__Problem to work on__
What is needed is an exact copy of all the lines below.

═══ Source data

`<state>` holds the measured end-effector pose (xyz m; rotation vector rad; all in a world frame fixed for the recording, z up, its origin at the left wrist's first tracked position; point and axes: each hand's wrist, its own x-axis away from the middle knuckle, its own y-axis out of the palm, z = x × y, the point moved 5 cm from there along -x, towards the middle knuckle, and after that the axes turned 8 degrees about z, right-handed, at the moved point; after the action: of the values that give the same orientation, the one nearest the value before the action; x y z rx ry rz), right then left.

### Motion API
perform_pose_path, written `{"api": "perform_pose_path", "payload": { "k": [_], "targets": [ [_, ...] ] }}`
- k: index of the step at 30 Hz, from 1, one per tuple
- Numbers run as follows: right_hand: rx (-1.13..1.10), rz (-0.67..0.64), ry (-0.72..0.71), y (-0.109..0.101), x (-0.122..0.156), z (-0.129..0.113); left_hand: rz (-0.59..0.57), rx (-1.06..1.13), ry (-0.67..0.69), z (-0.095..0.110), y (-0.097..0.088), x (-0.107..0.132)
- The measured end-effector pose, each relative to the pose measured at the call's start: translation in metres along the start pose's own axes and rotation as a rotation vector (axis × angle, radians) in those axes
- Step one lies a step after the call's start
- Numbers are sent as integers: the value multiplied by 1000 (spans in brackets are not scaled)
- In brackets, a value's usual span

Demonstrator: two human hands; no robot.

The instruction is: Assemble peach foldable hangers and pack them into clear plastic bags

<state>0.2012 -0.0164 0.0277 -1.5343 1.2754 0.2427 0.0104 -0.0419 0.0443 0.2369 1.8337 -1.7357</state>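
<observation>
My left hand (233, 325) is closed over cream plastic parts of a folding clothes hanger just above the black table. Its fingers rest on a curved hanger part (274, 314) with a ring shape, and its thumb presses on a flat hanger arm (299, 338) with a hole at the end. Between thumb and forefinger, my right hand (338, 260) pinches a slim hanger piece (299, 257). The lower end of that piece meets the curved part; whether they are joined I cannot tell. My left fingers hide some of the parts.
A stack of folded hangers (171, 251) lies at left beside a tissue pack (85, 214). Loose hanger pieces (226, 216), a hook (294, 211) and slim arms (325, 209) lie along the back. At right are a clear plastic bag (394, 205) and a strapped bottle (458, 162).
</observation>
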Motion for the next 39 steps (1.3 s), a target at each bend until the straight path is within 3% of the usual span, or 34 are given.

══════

__Response to the exercise__
`<state>` holds the measured end-effector pose (xyz m; rotation vector rad; all in a world frame fixed for the recording, z up, its origin at the left wrist's first tracked position; point and axes: each hand's wrist, its own x-axis away from the middle knuckle, its own y-axis out of the palm, z = x × y, the point moved 5 cm from there along -x, towards the middle knuckle, and after that the axes turned 8 degrees about z, right-handed, at the moved point; after the action: of the values that give the same orientation, the one nearest the value before the action; x y z rx ry rz), right then left.

### Motion API
perform_pose_path, written `{"api": "perform_pose_path", "payload": { "k": [_], "targets": [ [_, ...] ] }}`
- k: index of the step at 30 Hz, from 1, one per tuple
- Numbers run as follows: right_hand: rx (-1.13..1.10), rz (-0.67..0.64), ry (-0.72..0.71), y (-0.109..0.101), x (-0.122..0.156), z (-0.129..0.113); left_hand: rz (-0.59..0.57), rx (-1.06..1.13), ry (-0.67..0.69), z (-0.095..0.110), y (-0.097..0.088), x (-0.107..0.132)
- The measured end-effector pose, each relative to the pose measured at the call's start: translation in metres along the start pose's own axes and rotation as a rotation vector (axis × angle, radians) in those axes
- Step one lies a step after the call's start
- Numbers are sent as integers: the value multiplied by 1000 (spans in brackets are not scaled)
- In brackets, a value's usual span

Demonstrator: two human hands; no robot.

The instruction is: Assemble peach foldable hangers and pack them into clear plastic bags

<state>0.2012 -0.0164 0.0277 -1.5343 1.2754 0.2427 0.0104 -0.0419 0.0443 0.2369 1.8337 -1.7357</state>
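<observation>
My left hand (233, 325) is closed over cream plastic parts of a folding clothes hanger just above the black table. Its fingers rest on a curved hanger part (274, 314) with a ring shape, and its thumb presses on a flat hanger arm (299, 338) with a hole at the end. Between thumb and forefinger, my right hand (338, 260) pinches a slim hanger piece (299, 257). The lower end of that piece meets the curved part; whether they are joined I cannot tell. My left fingers hide some of the parts.
A stack of folded hangers (171, 251) lies at left beside a tissue pack (85, 214). Loose hanger pieces (226, 216), a hook (294, 211) and slim arms (325, 209) lie along the back. At right are a clear plastic bag (394, 205) and a strapped bottle (458, 162).
</observation>
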Motion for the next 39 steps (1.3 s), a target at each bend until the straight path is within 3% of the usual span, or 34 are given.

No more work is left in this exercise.